This section provides guidance on how physics departments and programs can meaningfully engage undergraduate students in research. This includes how to integrate research experiences throughout your program, support and enable faculty to successfully mentor undergraduate researchers, support students participating in research experiences on and off campus, ensure equitable access to these experiences, and promote and fund such experiences. Undergraduate research covers a range of potential experiences, including participation in the discovery of new knowledge and research-training experiences that emphasize the process and practices of science.
Benefits
Engaging undergraduate students in meaningful research experiences has been identified as a high-impact practice, has been shown to provide a wide range of benefits to students, and can be a powerful tool for recruiting and retention, particularly for students from marginalized groups. Students gain direct experience of the practices, standards, and conventions of the discipline, as well as content knowledge, technical skills, communication skills, and the ability to analyze and propose solutions to complex, open-ended problems. Through the experience of participating in the physics community, students gain the opportunity to better understand what it means to be a physicist and decide whether to pursue research as a career.
Effective Practices
Thematic grouping (1, 2, 3, ...)
|Actionable practice (A, B, C, ...)
|Implementation strategy (i, ii, iii, ...)
Programmatic Assessments
Evidence
The evidence to support these practices comes from numerous sources, and there is an extensive peer-reviewed literature on the benefits of undergraduate research in the sciences, as well as a much smaller literature that is physics-specific. While large-scale studies have found clear evidence that undergraduate research confers benefits, because these experiences vary so widely, it is more difficult to determine the causal mechanisms behind these benefits. The following is a small sample of the many studies on the benefits of undergraduate research.
- S. Laursen, A.-B. Hunter, E. Seymour, H. Thiry, and G. Melton, Undergraduate Research in the Sciences: Engaging Students in Real Science, Jossey-Bass (2010).

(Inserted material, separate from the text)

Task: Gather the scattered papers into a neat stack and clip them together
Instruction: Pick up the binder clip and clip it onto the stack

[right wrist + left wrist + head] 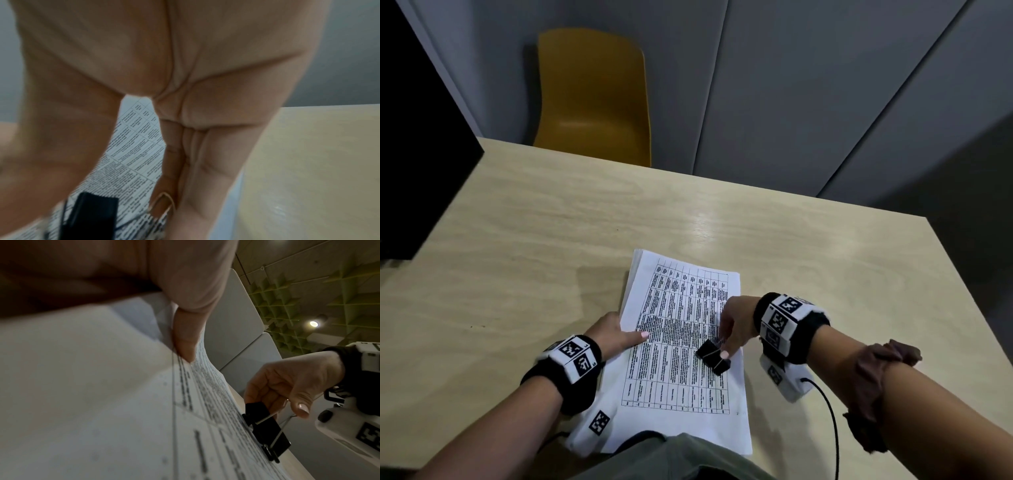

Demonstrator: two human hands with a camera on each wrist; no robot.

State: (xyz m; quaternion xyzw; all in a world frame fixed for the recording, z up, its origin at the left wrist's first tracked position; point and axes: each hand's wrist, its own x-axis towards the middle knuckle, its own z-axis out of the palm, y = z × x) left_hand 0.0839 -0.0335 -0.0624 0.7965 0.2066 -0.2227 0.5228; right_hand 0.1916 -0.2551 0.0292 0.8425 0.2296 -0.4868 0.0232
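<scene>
A stack of printed papers (681,342) (102,402) (131,154) lies squared up on the light wooden table (551,222), with a table of text on the top sheet. My left hand (626,337) holds the stack's left edge. Its thumb (185,334) lies on the top sheet, and the other fingers are hidden at the edge of the pile. My right hand (724,346) (287,402) pinches the wire handle of a black binder clip (713,356) (267,430) (92,216). The clip rests on the top sheet near the stack's right edge.
A yellow chair (592,96) stands behind the table's far edge. A black object (414,137) overhangs the far left corner. A black cable (828,411) runs from my right wrist off the near edge. A brown scrunchie (876,387) sits on my right forearm.
</scene>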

- G. D. Kuh, “High-Impact Educational Practices: What They Are, Who Has Access to Them, and Why They Matter,” American Association of Colleges and Universities (2008).

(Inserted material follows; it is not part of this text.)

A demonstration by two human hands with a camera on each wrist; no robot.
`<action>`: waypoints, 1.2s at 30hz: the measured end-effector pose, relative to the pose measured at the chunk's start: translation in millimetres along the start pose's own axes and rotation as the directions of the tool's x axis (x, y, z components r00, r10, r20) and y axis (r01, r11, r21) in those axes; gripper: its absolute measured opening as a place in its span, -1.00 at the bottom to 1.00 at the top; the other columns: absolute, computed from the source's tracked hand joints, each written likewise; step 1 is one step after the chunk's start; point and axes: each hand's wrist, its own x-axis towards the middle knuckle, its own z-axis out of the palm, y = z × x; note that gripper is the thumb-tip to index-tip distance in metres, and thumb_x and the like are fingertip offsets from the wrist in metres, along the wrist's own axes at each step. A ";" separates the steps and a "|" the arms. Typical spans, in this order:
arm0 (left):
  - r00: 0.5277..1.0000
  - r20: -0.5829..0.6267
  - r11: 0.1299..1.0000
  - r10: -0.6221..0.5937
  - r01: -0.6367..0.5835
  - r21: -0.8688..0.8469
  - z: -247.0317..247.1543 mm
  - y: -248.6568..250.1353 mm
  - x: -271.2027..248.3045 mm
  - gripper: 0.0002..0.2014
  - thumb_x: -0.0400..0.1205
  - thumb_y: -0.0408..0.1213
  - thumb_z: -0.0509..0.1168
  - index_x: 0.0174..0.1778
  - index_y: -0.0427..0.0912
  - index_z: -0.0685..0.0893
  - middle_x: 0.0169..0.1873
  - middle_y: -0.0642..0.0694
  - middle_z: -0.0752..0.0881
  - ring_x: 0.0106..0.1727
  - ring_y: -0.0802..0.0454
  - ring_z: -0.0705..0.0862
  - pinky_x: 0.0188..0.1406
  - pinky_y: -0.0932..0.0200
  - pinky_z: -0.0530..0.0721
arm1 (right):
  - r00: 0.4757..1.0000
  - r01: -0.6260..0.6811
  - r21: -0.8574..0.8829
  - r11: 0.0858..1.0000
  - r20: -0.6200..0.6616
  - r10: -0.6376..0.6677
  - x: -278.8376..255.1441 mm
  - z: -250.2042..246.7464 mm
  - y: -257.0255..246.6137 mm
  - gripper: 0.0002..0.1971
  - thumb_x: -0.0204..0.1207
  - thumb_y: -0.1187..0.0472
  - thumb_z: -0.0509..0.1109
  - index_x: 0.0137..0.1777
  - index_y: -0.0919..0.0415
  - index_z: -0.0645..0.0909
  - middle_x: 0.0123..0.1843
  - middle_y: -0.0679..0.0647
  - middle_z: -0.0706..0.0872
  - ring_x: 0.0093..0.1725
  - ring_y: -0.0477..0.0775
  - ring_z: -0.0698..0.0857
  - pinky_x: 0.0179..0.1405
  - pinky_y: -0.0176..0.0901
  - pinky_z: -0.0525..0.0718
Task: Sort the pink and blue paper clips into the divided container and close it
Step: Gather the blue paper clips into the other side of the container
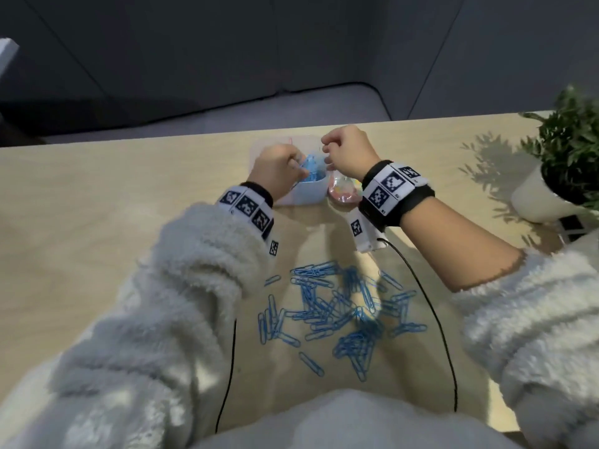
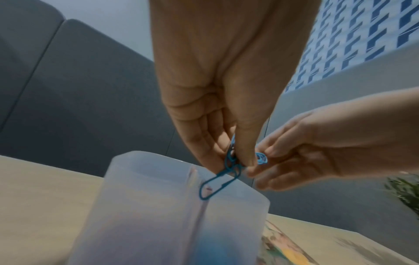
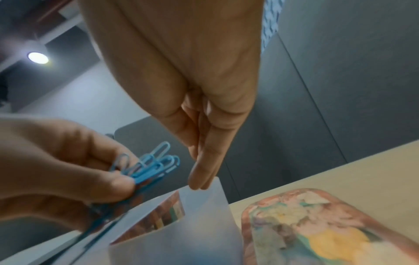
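Left hand (image 1: 275,171): thumb and fingers pinched on a small bunch of blue paper clips (image 3: 147,166), held directly above the open divided container (image 2: 158,206). One clip (image 2: 214,184) dangles from below the fingertips, its lower loop in front of the container's centre divider in the left wrist view. Other ends of the bunch stick out past the thumb toward the right hand.

Right hand (image 1: 348,152): fingers (image 3: 204,170) straight and pressed together, pointing down, tips at the container's upper rim; whether they touch it, cannot tell. Left wrist view shows these fingertips just beside the protruding clip ends; contact there is unclear. No clip visibly gripped by this hand.

Container: translucent, on the wooden table (image 1: 97,205), below both sets of fingers. Blue clips already lie in the compartment under the left fingertips in the head view. Patterned lid (image 3: 317,229) lies flat on the table beside the container, under the right wrist.

Loose blue clips (image 1: 340,306) scattered on the table nearer the body, well apart from both hands, between the forearms.
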 end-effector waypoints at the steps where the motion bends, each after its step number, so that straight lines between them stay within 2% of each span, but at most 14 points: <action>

- M. J. Chang, J. Sharkness, S. Hurtuado, and C. B. Newman, “What matters in college for retaining aspiring scientists and engineers from underrepresented racial groups,” Journal of Research in Science Teaching 51(5), 555–580 (2014).

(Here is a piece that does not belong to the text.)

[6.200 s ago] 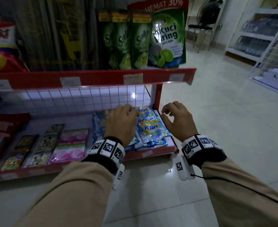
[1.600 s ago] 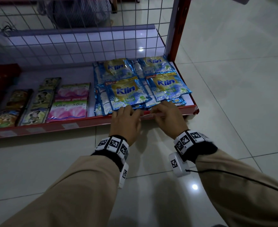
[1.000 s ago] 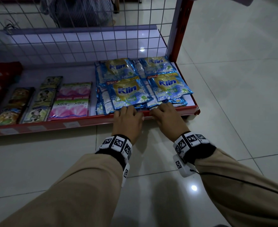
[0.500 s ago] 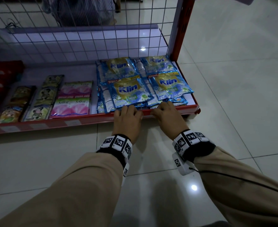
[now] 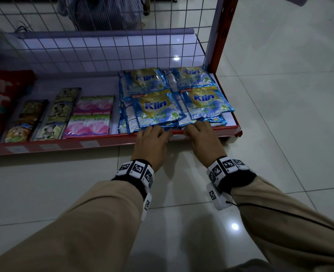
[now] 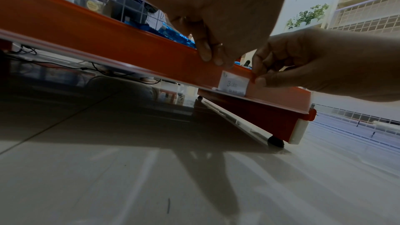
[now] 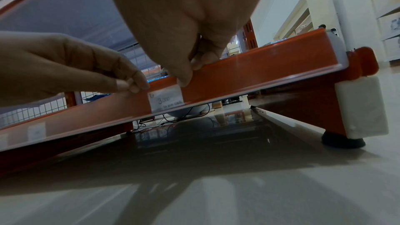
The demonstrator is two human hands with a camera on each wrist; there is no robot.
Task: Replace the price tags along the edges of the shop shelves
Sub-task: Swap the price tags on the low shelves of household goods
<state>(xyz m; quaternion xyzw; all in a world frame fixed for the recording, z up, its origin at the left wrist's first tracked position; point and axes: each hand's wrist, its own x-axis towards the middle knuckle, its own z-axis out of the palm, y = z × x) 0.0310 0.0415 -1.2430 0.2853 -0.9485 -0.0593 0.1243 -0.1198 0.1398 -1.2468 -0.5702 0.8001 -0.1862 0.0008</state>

- N. G. Holmes and C. E. Wieman, “Examining and contrasting the cognitive activities engaged in undergraduate research experiences and lab courses,” Physical Review Physics Education Research 12, 020103 (2016).
Resources
The practices in this section are discussed in several reports and guidebooks on undergraduate research, including:
- National Academies of Sciences, Engineering, and Medicine, “Undergraduate Research Experiences for STEM Students: Successes, Challenges, and Opportunities,” The National Academies Press (2017).
- N. Hensel (editor), “Characteristics of Excellence in Undergraduate Research (COEUR),” Council on Undergraduate Research, 2012.
Training and education programs for research mentors and mentees:
- Physics Research Mentor Training Seminar: A guide co-produced by the Center for Improvement of Mentored Experiences in Research (CIMER) and APS with a mentor-training curriculum for mentoring undergraduates in research environments. This manual provides a week-by-week curriculum that can be used to improve mentoring skills
- Entering Mentoring: a program produced by CIMER that provides training modules, curricula, and interactive sessions for training research mentors and mentees in STEM
- Culturally Aware Mentorship (CAM) Training: a program from the National Research Mentoring Network that supports mentors and mentees in addressing cultural diversity matters. The program includes a one-hour online module, a six-hour intensive training, and a skills survey for self-assessment.
- Mentor Tips and Training: guidance from the Oak Ridge Institute for Science and Education, including an online research mentor orientation program
- Mentor Training: The University of Minnesota offers a 90-to-120 minute online course preparing faculty to be research mentors
- Peer Mentoring in STEM: training from the Canvas Network
Assessment tools to evaluate the quality of student experiences using self-reported data:
- T. J. Weston and S. L. Laursen, “The Undergraduate Research Student Self-Assessment (URSSA): Validation for Use in Program Evaluation,” CBE-Life Sciences Education, 14(3) (2015). The URSSA is a survey for undergraduate students to evaluate their own learning in research experiences.
- The Survey of Undergraduate Research Experiences (SURE) and the Classroom Undergraduate Research Experience (CURE) survey were created to study the effects of undergraduate research experiences and “research-like” experiences, respectively.
Statements:
Numerous physics and astronomy professional organizations have made statements in support of undergraduate research experiences:
- American Physical Society Undergraduate Research Statement (2014).
- American Association of Physics Teachers Statement on Research Experiences for Undergraduates (2009).
- American Astronomical Society Statement on Undergraduate Research Experiences (2019).
- Society of Physics Students Statement Regarding Undergraduate Research (2008).
- Council on Undergraduate Research Division of Physics and Astronomy Statement on Undergraduate Research (2009).